Real Music & Real Estate . . .

Yiddishe Cup’s bandleader, Bert Stratton, is Klezmer Guy.
 

He knows about the band biz and – check this out – the real estate biz, too.
 

You may not care about the real estate biz. Hey, you may not care about the band biz. (See you.)
 

This is a blog with a gamy twist. It features tenants with snakes and skunks, and musicians with smoked fish in their pockets.
 

Stratton has written op-eds for the Wall Street Journal, New York Times and Washington Post.


 
 

THE BEST FAMILY TRIP
OF ALL TIME

 
Teddy, then 11, insisted we go to Disney World. He wasn’t abiding his mother’s posturing about how Disney World would deliver no “sense of mastery” to him.

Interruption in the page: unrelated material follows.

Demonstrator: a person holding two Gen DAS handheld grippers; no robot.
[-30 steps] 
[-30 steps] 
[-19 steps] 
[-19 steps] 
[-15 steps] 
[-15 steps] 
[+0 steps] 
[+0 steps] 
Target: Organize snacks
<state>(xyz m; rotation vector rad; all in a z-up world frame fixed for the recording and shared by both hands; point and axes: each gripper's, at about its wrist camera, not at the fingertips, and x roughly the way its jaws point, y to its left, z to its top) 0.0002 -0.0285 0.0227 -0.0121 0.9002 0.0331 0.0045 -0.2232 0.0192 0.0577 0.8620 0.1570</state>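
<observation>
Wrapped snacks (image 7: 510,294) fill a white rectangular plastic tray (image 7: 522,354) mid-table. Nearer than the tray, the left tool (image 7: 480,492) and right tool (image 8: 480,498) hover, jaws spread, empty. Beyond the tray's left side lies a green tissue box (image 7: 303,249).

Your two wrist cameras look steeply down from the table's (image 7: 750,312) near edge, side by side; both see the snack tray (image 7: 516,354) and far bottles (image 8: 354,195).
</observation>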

Let’s go!

This would be Ted’s second Disney trip. He had been to Orlando five years previously with his grandmother, sister and me.

The repeat trip turned out to be the greatest family trip of all time. Ted and his siblings, Lucy and Jack, went absolutely nuts for Figment, Miss Piggy and the Ninja Turtles. And Epcot was cool. The kids spent some time on the floor there — Lucy on top of Jack in the Moroccan restaurant lobby, putting him in a full-nelson.

Ted had researched the vacation, using Unofficial Guide to Disney World. (This was 1993, pre-Web.) Teddy devised our personalized Disney itinerary. We got on popular rides at odd hours and walked in counter-intuitive directions. This was before priority passes and VIP lines. This was when America was Sweden.

Prior to the Disney trips, I had been a snob about amusement parks. If an amusement park was new-ish, we weren’t going.  It had to be old and rickety. We had gone to Memphis (Avenue) Kiddie Park, Geneva on the Lake, Kennywood in Pittsburgh, and Conneaut Lake Park in Pennsylvania. Conneaut was the best; it had a carnie booth of caged chickens playing tic-tac-toe. You bought corn kernels from  a gumball machine and fed the kernels to the chickens, to motivate them to play tic-tac-toe. The contraption was like out of a B.F. Skinner behavioral-science experiment.

Conneaut closed in 2010. Luna Park closed in 1929. (I didn’t make it to that one.) Euclid Beach Park — the classic Cleveland amusement park — closed in 1969. Geauga Lake, for some reason that was never on my radar.

Disney forever.


Teddy’s itinerary . . . This is just the first page (the next two pages are lost to history). 1993. Typed on a Compaq x386. WordPerfect 3.1.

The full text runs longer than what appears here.